This item pool was subsequently reviewed by 40 soldiers who visited Xijing Hospital for annual medical examination. Each item was evaluated in terms of its importance (illustrated by the correlation with comprehensive health status) and frequency. Each item was scored based on a Likert-type questionnaire (with 12 questions) ranging from 1 (not very important or rare) to 5 (very important or very frequent); thus, each item had a total possible score of 60 for importance and frequency. An item’s importance or frequency increased as its mean score increased. Items that met the following criteria were removed: a frequency × importance score < 50th percentile plus an importance score < 50th percentile and a frequency-× importance score < 50th percentile plus a frequency score < 50th percentile. After this review, 59 items were deleted because the respondents believed that they were either frequent or important. Ultimately, a draft version of the CHSAQ that included 183 items was created.

Scoring methods

Each item of the questionnaire measures the frequency/importance of each status in relation to physical/psychological/psychiatric health conditions over the previous 4 weeks. Five answer options were developed for different items through response dimension analysis: “always”, “often”, “sometimes”, “never” and “rarely”. The response options are assigned values of 1, 2, 3, 4, or 5, and the total possible score ranges from 55 to 275 points. The higher the total score is, the better a soldier’s health status.

The mean score is expressed as the sum of the items divided by the number of.

items answered in each dimension, and the sum of the scores in each dimension was used to determine the total score.

Investigation methods

In this study, all of the three investigations were conducted by three investigators who were trained before the start of each inquiry. During the study, the investigators explained the purpose and the whole process of the investigation and the significance of the questionnaires to participants who agreed to participate. Second, the questionnaires were distributed to the participants individually. Based on their health status over the past 4 weeks, the participants completed the questionnaires and returned them to the investigators.

All the questionnaires were carefully double-checked by the investigators, and telephone interviews were conducted to collect missing information from participants with incomplete questionnaires. To ensure data accuracy, the double-entry method was used, and logic checks for errors were confirmed. All the data were collected anonymously.

Development of the trial questionnaire (for the first investigation)

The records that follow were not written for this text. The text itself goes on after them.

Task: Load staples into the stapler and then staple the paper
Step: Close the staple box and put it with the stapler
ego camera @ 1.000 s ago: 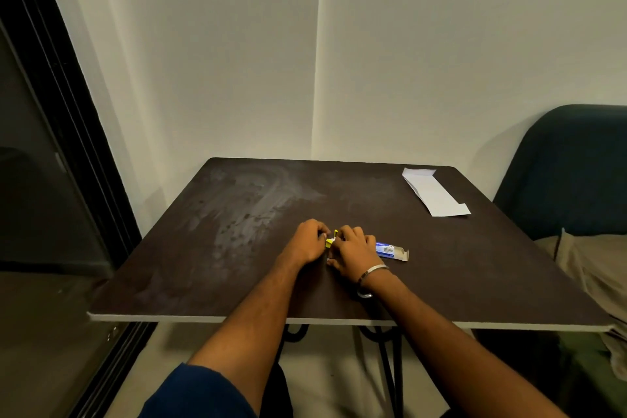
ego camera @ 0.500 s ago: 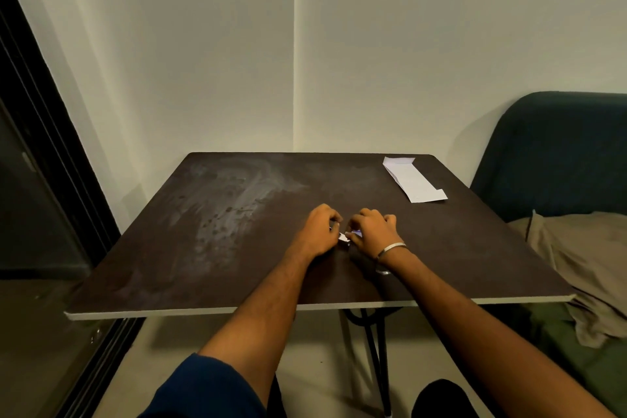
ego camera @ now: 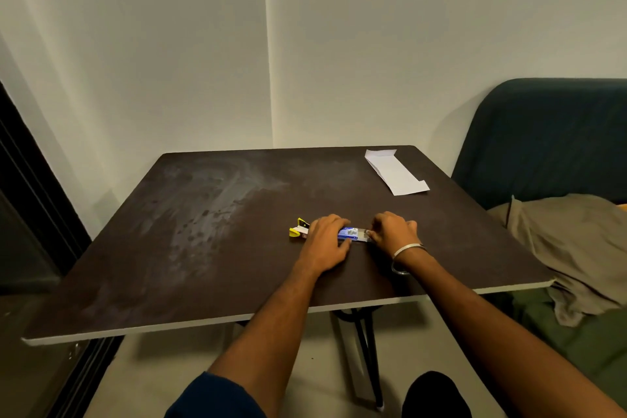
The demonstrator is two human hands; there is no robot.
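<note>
Resting both hands on the dark surface [ego camera: 210, 214], I had the staple box [ego camera: 351, 233] between them. My left hand [ego camera: 325, 243] lay palm down with its fingers curled loosely over the box's left end; it pressed or pinched that end, though I could not tell how firmly, since the fingertips were hidden under the hand. My right hand [ego camera: 393, 231] was bent at the knuckles, its fingertips gathered at the box's right end, where a pale flap or tray showed. Whether it had hold of that flap or only touched it I could not tell. A bangle [ego camera: 407, 249] sat on my right wrist.

The stapler [ego camera: 299, 229], yellow and white, lay on the surface just left of my left hand, touching or nearly touching the knuckles, and neither hand held it. Its yellow parts stood apart in a V, as if it lay open. The paper [ego camera: 395, 171], a folded white strip, lay well apart from both hands near the far right corner of the surface. A sofa [ego camera: 543, 132] with a cloth [ego camera: 573, 241] on it stood to the right.
</note>
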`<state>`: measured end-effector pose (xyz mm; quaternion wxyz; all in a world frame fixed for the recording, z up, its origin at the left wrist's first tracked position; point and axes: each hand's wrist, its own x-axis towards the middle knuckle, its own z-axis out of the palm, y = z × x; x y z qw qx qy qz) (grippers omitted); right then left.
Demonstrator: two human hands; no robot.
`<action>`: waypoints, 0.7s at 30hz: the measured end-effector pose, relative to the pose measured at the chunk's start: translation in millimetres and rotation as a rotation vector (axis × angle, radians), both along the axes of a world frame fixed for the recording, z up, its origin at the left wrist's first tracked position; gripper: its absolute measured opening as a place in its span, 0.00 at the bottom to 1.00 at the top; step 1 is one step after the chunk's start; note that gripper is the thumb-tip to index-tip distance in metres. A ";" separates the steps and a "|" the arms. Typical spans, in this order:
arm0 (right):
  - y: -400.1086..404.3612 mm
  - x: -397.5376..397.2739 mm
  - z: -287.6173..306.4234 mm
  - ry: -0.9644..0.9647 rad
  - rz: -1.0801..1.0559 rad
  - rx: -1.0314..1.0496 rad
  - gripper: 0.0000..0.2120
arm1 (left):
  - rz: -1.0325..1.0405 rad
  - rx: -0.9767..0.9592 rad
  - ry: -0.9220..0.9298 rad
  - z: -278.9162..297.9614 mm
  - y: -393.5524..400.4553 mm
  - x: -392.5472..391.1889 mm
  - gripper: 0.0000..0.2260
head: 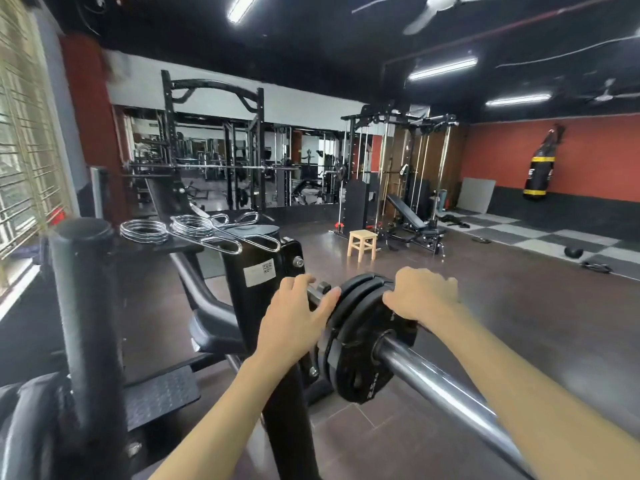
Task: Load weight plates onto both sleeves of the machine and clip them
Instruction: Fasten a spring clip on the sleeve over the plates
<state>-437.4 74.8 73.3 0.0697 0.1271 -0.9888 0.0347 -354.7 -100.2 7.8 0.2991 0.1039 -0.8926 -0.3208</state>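
Observation:
Black weight plates sit stacked on the machine's chrome sleeve, which runs from the plates toward the lower right. My right hand grips the top rim of the nearest plate. My left hand rests flat against the inner side of the stack, fingers spread over the rim. Two chrome spring clips lie on top of the black machine frame, behind and to the left of the plates.
A thick black upright post stands at the left, with a footplate below. A wooden stool, an adjustable bench, racks and a cable machine stand further back. A punching bag hangs on the right wall.

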 end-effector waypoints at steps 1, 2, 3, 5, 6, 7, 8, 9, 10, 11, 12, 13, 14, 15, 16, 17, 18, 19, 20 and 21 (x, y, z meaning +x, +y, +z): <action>-11.2 6.1 12.9 0.087 0.035 -0.029 0.13 | 0.043 -0.037 0.058 8.2 -6.4 10.4 0.18; -26.1 12.6 23.8 0.135 0.111 -0.112 0.12 | 0.074 -0.069 0.098 16.9 -12.5 20.9 0.15; -43.5 16.5 32.5 0.158 0.208 -0.225 0.11 | 0.091 -0.086 0.128 25.6 -18.3 31.4 0.14; -80.0 18.7 44.7 0.127 0.427 -0.392 0.08 | 0.103 -0.074 0.157 40.3 -29.7 50.2 0.14; -96.7 19.9 49.4 0.068 0.533 -0.415 0.11 | 0.102 -0.052 0.151 44.5 -35.7 57.3 0.14; -111.8 19.8 51.5 0.001 0.615 -0.411 0.15 | 0.102 -0.029 0.133 46.6 -41.8 62.3 0.14; -125.4 17.5 51.4 -0.040 0.659 -0.390 0.20 | 0.105 -0.006 0.112 46.9 -47.2 66.2 0.14; -137.3 14.5 50.0 -0.045 0.674 -0.365 0.22 | 0.110 0.018 0.093 45.4 -52.2 69.1 0.14; -147.1 11.6 47.7 -0.028 0.672 -0.341 0.21 | 0.112 0.047 0.079 43.2 -56.1 71.0 0.14; -155.2 7.8 44.5 -0.005 0.662 -0.320 0.19 | 0.110 0.072 0.066 40.7 -59.3 71.8 0.13; -161.6 3.7 40.9 0.018 0.654 -0.298 0.17 | 0.107 0.085 0.052 37.8 -61.9 72.0 0.13; -167.0 0.6 37.9 0.043 0.650 -0.272 0.14 | 0.107 0.088 0.038 35.1 -64.2 71.6 0.13; -170.9 -1.6 35.4 0.070 0.647 -0.250 0.12 | 0.109 0.089 0.024 33.2 -66.6 70.7 0.13; -174.2 -3.2 34.1 0.091 0.643 -0.228 0.10 | 0.108 0.098 0.012 32.1 -69.1 69.3 0.13; -176.7 -4.7 33.2 0.103 0.638 -0.205 0.10 | 0.103 0.112 0.004 30.7 -71.4 67.6 0.13; -178.2 -5.8 32.7 0.103 0.635 -0.199 0.10 | 0.095 0.126 -0.001 28.9 -73.5 65.8 0.13; -178.9 -6.5 32.2 0.094 0.634 -0.218 0.11 | 0.082 0.138 -0.005 26.9 -74.6 64.4 0.13; -178.6 -6.9 31.6 0.089 0.636 -0.254 0.12 | 0.067 0.151 -0.010 24.8 -75.0 63.0 0.13; -177.2 -6.2 30.7 0.105 0.640 -0.288 0.13 | 0.050 0.167 -0.015 22.5 -75.3 60.9 0.13; -175.0 -4.9 30.1 0.146 0.642 -0.310 0.14 | 0.035 0.184 -0.019 20.0 -75.6 58.1 0.13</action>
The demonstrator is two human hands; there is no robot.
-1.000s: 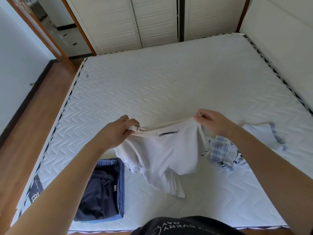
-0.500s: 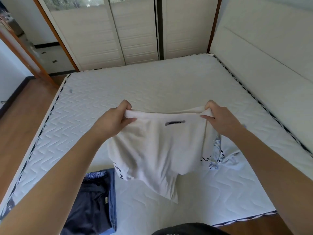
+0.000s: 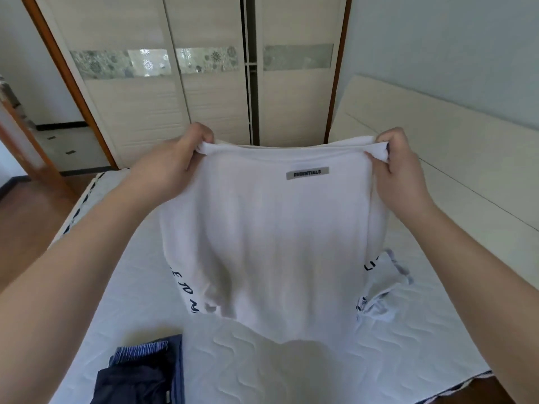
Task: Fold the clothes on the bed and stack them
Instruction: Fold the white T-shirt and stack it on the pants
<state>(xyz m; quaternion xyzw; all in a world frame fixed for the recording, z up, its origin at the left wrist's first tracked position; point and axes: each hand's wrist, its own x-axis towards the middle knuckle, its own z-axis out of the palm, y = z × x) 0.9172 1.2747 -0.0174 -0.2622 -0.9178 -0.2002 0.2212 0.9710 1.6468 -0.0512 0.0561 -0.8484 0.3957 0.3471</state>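
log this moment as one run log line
step: white t-shirt held up over bed | left hand: grips top edge | right hand: grips top edge | folded dark stack: on bed

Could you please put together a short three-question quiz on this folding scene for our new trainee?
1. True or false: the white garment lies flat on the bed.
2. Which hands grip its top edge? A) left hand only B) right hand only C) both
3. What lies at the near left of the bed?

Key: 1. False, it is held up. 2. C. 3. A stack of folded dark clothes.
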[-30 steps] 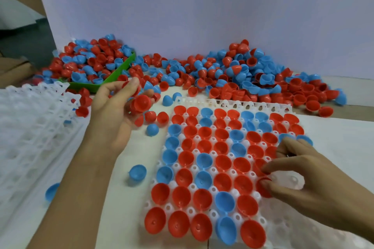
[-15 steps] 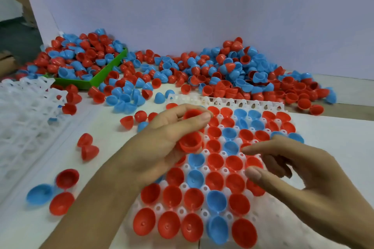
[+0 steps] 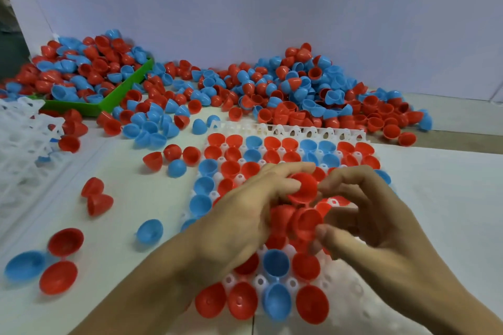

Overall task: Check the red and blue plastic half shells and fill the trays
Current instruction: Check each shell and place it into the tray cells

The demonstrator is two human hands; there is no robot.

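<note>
**Red shells change hands over a part-filled tray**

While both hands meet above the middle of the white tray (image 3: 313,132), the left hand (image 3: 245,215) curls its fingers round a small clutch of red half shells (image 3: 303,187), and the right hand (image 3: 381,226) pinches at the uppermost one with fingertip and thumb. Rows of the tray nearer and farther from the hands already hold red and blue shells; its right side looks unfilled. The big loose pile (image 3: 299,90) lies beyond the tray, a green bin (image 3: 122,90) to the tray's far left. Risk, as a judgement: the clutch is crowded, so pulling one shell free could spill others onto seated shells and knock them askew. No brand, label or writing is legible anywhere.
</note>
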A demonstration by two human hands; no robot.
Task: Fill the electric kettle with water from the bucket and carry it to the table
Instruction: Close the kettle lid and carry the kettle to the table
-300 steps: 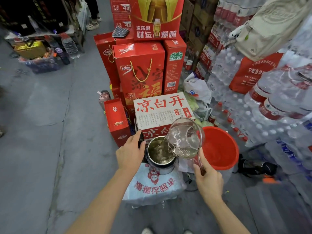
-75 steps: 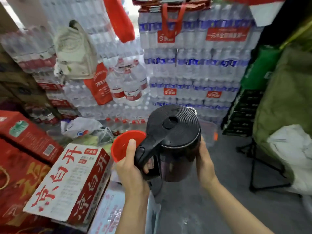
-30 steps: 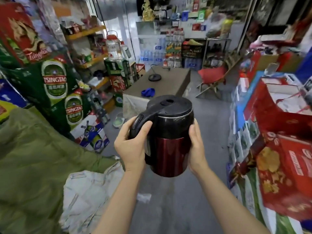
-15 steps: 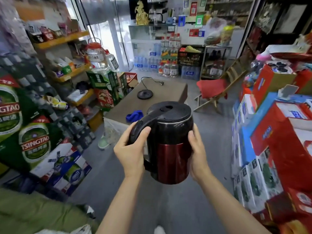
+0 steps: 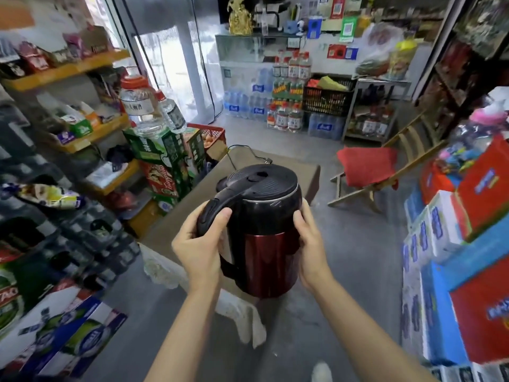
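Observation:
I hold the electric kettle [image 5: 265,244] upright in mid-air in front of me. It has a dark red body, a black upper band and a shut black lid. My left hand [image 5: 199,244] is wrapped around its black handle, thumb on the top of the handle. My right hand [image 5: 309,244] presses flat against the kettle's right side. Straight ahead and just behind the kettle stands the brown table [image 5: 176,224]. The kettle's black base [image 5: 221,183] peeks out at the kettle's upper left, and its cord [image 5: 248,151] runs across the far end. The bucket is out of view.
Shelves and stacked drink cartons [image 5: 165,158] line the left. Red and blue boxes [image 5: 465,216] crowd the right. A folding chair with a red cushion [image 5: 367,166] stands right of the table. A white cloth [image 5: 242,312] hangs at the table's near corner. Grey floor [image 5: 358,271] runs between.
I have turned away from the bucket and walked toward the table. The table is now closer and the kettle stays gripped in both hands, lid shut.

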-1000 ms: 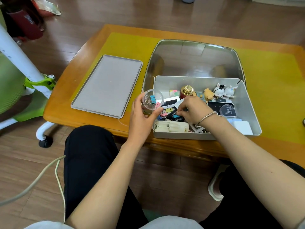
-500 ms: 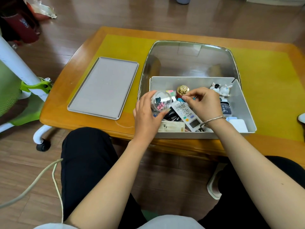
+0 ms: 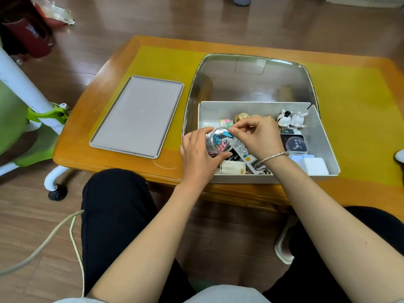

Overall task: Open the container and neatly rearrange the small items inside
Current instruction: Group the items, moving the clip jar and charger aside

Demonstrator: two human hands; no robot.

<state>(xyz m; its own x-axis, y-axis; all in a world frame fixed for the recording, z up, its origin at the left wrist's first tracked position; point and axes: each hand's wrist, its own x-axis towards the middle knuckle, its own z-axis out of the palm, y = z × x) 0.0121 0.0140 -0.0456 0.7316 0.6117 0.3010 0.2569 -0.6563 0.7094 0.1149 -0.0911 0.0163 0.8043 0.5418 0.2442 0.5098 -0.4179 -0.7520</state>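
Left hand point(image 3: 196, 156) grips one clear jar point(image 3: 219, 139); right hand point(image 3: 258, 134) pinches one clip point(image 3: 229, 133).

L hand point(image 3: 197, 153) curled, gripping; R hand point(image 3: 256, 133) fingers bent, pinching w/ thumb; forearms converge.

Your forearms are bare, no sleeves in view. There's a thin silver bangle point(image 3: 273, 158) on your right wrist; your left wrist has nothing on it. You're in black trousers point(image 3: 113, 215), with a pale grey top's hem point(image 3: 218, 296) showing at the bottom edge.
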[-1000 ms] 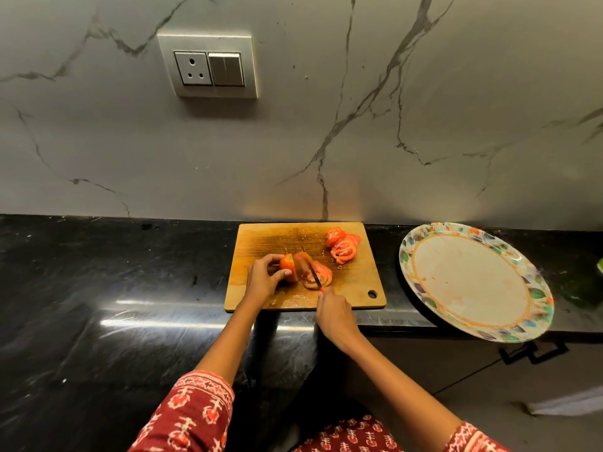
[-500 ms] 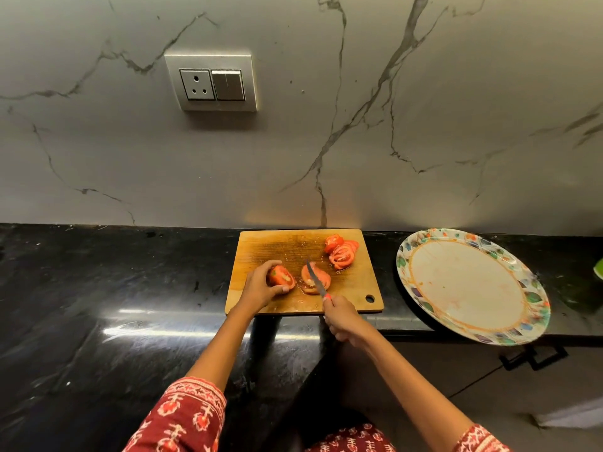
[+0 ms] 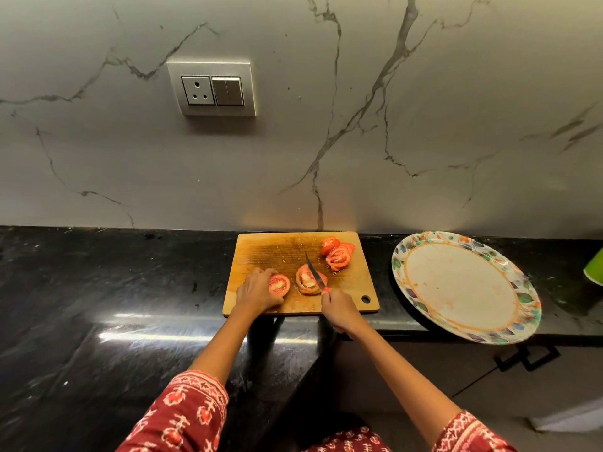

For the first investigation, a convenience sample of 317 soldiers from 6 provinces was included, and predefined investigation methods and inclusion and exclusion criteria were applied. All participants independently completed the first draft of the CHSAQ and returned it to the investigators. This sample was used for item analysis and construction of the draft version of the CHSAQ.

Development of the final questionnaire (for the second investigation)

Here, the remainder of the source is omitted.